Work order - Output exactly, with nothing added, the entries from the first line through the line with "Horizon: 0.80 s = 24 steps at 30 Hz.".

Data under study -
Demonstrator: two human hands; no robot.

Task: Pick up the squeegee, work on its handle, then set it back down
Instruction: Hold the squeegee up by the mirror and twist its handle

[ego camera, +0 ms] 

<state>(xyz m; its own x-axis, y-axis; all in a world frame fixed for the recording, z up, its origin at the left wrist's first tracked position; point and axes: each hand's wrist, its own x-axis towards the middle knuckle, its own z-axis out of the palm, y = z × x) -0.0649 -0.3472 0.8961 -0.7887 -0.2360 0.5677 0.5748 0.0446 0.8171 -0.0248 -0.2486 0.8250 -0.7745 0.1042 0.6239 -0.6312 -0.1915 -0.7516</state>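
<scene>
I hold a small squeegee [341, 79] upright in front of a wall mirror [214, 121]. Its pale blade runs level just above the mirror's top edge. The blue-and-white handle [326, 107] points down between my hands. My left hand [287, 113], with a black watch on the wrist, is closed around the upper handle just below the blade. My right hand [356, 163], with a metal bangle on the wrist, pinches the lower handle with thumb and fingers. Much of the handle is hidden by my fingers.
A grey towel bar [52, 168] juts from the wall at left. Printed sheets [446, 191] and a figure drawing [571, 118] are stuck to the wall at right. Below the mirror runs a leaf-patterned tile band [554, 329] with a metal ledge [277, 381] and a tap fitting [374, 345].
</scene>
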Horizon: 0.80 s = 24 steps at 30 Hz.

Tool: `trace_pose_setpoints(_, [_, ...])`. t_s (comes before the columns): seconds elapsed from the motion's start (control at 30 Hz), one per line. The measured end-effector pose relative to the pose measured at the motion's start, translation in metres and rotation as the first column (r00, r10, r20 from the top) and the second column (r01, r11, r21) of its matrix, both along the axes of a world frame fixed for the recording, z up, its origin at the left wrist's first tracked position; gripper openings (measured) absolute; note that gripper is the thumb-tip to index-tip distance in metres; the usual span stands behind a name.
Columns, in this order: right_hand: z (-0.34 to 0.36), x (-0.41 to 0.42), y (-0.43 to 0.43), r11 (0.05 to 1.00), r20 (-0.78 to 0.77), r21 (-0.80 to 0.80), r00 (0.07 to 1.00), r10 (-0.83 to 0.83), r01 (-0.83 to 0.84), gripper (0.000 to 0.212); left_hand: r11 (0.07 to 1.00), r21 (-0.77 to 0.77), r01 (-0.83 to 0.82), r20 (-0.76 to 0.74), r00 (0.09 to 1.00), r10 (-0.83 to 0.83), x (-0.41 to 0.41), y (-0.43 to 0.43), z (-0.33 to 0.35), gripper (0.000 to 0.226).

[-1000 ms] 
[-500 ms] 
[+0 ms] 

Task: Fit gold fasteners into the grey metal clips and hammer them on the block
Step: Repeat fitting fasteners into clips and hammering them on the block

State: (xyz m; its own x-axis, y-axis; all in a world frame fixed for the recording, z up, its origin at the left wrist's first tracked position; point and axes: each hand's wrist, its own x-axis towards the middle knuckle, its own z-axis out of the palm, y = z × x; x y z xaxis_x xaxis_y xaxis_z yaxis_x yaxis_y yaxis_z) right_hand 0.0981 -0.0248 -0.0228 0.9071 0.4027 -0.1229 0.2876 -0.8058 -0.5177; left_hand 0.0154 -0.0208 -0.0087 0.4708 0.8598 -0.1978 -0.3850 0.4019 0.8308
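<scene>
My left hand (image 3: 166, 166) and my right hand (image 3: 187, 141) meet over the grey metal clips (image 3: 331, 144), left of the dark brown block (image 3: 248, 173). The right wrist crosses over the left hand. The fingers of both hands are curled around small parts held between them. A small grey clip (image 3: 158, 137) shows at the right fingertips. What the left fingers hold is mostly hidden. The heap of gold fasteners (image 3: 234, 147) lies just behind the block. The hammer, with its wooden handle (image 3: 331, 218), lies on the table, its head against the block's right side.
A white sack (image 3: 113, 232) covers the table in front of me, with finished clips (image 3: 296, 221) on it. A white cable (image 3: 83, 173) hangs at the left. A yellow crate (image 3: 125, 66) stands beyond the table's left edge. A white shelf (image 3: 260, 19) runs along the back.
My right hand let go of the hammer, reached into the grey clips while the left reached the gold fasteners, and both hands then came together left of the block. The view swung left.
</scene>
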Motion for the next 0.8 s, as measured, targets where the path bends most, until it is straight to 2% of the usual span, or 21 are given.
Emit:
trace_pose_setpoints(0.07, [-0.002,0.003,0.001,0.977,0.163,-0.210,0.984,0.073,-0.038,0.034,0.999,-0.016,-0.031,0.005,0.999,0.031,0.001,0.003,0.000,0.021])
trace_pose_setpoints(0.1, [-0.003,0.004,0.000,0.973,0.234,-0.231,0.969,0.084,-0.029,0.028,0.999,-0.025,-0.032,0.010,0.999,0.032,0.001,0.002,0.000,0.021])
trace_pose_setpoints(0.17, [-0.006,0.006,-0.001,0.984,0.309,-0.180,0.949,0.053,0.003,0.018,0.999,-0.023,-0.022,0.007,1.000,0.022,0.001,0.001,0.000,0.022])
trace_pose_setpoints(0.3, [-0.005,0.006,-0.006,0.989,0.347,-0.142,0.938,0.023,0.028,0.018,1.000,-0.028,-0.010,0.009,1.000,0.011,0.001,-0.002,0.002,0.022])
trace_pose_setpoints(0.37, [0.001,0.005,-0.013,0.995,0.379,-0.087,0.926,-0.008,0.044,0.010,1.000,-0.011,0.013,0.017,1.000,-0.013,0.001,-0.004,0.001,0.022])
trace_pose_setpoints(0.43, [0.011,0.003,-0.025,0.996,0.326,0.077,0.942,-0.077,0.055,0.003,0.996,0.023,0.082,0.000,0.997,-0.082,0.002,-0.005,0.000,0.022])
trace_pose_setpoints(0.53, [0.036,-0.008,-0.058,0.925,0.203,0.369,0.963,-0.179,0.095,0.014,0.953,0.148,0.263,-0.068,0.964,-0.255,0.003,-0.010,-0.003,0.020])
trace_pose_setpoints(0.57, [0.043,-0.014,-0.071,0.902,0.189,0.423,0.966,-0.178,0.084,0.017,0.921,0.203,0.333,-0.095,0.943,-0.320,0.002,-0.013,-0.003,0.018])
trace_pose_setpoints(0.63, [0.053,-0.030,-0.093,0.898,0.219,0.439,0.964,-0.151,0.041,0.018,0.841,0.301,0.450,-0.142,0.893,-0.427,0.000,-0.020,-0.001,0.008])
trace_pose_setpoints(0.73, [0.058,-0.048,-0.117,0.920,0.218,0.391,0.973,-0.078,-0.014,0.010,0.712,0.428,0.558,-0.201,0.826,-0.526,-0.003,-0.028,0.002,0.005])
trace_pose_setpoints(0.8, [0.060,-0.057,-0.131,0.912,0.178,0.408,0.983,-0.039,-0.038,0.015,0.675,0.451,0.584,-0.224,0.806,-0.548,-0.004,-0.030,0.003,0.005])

Written response -
Demonstrator: two human hands; no robot.

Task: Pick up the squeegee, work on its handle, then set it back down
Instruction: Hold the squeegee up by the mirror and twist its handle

[ego camera, +0 ms] 

<state>(xyz m; its own x-axis, y-axis; all in a world frame fixed for the recording, z up, its origin at the left wrist's first tracked position; point and axes: each hand's wrist, its own x-axis towards the middle knuckle, its own z-axis out of the palm, y = z × x) -0.0649 -0.3472 0.8961 -0.7887 -0.2360 0.5677 0.5748 0.0446 0.8171 -0.0248 -0.2486 0.8250 -0.7745 0.1042 0.6239 -0.6312 -0.1915 -0.7516</state>
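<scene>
I hold a small squeegee [341, 79] upright in front of a wall mirror [214, 121]. Its pale blade runs level just above the mirror's top edge. The blue-and-white handle [326, 107] points down between my hands. My left hand [287, 113], with a black watch on the wrist, is closed around the upper handle just below the blade. My right hand [356, 163], with a metal bangle on the wrist, pinches the lower handle with thumb and fingers. Much of the handle is hidden by my fingers.
A grey towel bar [52, 168] juts from the wall at left. Printed sheets [446, 191] and a figure drawing [571, 118] are stuck to the wall at right. Below the mirror runs a leaf-patterned tile band [554, 329] with a metal ledge [277, 381] and a tap fitting [374, 345].
</scene>
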Horizon: 0.80 s = 24 steps at 30 Hz.

Nothing else is left to add to this answer.